(Dataset entries)
*** Begin section ***

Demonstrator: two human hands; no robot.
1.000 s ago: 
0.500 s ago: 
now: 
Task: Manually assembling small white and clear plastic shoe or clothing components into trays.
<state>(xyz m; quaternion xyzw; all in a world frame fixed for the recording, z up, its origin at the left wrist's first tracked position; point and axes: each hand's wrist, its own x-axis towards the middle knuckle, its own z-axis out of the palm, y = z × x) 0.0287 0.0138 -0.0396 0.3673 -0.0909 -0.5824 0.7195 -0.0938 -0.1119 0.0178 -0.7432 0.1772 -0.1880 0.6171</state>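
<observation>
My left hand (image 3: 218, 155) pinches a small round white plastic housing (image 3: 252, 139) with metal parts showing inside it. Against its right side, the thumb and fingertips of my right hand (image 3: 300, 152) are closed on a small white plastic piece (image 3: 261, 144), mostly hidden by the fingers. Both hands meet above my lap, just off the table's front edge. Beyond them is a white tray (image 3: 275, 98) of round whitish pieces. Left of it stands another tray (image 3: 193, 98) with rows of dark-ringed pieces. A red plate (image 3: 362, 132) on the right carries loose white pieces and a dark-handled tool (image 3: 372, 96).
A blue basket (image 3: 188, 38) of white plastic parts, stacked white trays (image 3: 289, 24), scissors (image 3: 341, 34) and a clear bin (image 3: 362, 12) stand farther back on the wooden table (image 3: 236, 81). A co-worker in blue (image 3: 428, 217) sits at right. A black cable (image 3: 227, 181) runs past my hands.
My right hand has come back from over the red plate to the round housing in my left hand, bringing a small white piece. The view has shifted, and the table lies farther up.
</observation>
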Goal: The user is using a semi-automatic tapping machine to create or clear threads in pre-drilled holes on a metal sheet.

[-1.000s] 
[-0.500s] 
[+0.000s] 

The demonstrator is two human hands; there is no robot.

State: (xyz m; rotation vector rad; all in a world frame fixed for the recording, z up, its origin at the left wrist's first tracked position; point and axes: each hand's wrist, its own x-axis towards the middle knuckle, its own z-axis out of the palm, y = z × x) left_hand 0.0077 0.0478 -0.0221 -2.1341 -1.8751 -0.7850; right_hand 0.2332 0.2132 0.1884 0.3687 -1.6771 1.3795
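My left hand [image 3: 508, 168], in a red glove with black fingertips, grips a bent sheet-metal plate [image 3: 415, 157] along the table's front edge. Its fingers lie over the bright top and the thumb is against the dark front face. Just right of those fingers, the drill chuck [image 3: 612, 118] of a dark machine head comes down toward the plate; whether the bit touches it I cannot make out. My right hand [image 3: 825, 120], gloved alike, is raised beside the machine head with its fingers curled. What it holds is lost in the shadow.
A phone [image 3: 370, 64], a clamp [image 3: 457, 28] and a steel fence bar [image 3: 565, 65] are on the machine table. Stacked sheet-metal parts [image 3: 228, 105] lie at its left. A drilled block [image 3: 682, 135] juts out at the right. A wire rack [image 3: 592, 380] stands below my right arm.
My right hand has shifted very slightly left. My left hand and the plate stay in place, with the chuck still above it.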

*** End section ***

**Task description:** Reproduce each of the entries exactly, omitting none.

**Response below:**
Demonstrator: two human hands; no robot.
1.000 s ago: 
0.500 s ago: 
now: 
Task: Manually assembling small white and clear plastic shoe or clothing components into trays.
<state>(xyz m; quaternion xyzw; all in a world frame fixed for the recording, z up, its origin at the left wrist's first tracked position; point and axes: each hand's wrist, its own x-axis towards the middle knuckle, its own z-axis out of the palm, y = z × x) 0.0287 0.0138 -0.0396 0.3673 -0.0909 -0.5824 0.7195 -0.0938 -0.1119 0.0178 -0.7432 0.1772 -0.1880 0.6171</state>
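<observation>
My left hand (image 3: 218, 155) pinches a small round white plastic housing (image 3: 252, 139) with metal parts showing inside it. Against its right side, the thumb and fingertips of my right hand (image 3: 300, 152) are closed on a small white plastic piece (image 3: 261, 144), mostly hidden by the fingers. Both hands meet above my lap, just off the table's front edge. Beyond them is a white tray (image 3: 275, 98) of round whitish pieces. Left of it stands another tray (image 3: 193, 98) with rows of dark-ringed pieces. A red plate (image 3: 362, 132) on the right carries loose white pieces and a dark-handled tool (image 3: 372, 96).
A blue basket (image 3: 188, 38) of white plastic parts, stacked white trays (image 3: 289, 24), scissors (image 3: 341, 34) and a clear bin (image 3: 362, 12) stand farther back on the wooden table (image 3: 236, 81). A co-worker in blue (image 3: 428, 217) sits at right. A black cable (image 3: 227, 181) runs past my hands.
My right hand has come back from over the red plate to the round housing in my left hand, bringing a small white piece. The view has shifted, and the table lies farther up.
</observation>
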Goal: The user is using a semi-automatic tapping machine to create or clear threads in pre-drilled holes on a metal sheet.

[-1.000s] 
[-0.500s] 
[+0.000s] 

The demonstrator is two human hands; there is no robot.

State: (xyz m; rotation vector rad; all in a world frame fixed for the recording, z up, its origin at the left wrist's first tracked position; point and axes: each hand's wrist, its own x-axis towards the middle knuckle, its own z-axis out of the palm, y = z × x) left_hand 0.0077 0.0478 -0.0221 -2.1341 -1.8751 -0.7850; right_hand 0.2332 0.2132 0.1884 0.3687 -1.6771 1.3795
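My left hand [image 3: 508, 168], in a red glove with black fingertips, grips a bent sheet-metal plate [image 3: 415, 157] along the table's front edge. Its fingers lie over the bright top and the thumb is against the dark front face. Just right of those fingers, the drill chuck [image 3: 612, 118] of a dark machine head comes down toward the plate; whether the bit touches it I cannot make out. My right hand [image 3: 825, 120], gloved alike, is raised beside the machine head with its fingers curled. What it holds is lost in the shadow.
A phone [image 3: 370, 64], a clamp [image 3: 457, 28] and a steel fence bar [image 3: 565, 65] are on the machine table. Stacked sheet-metal parts [image 3: 228, 105] lie at its left. A drilled block [image 3: 682, 135] juts out at the right. A wire rack [image 3: 592, 380] stands below my right arm.
My right hand has shifted very slightly left. My left hand and the plate stay in place, with the chuck still above it.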

The work on this exercise has been finished.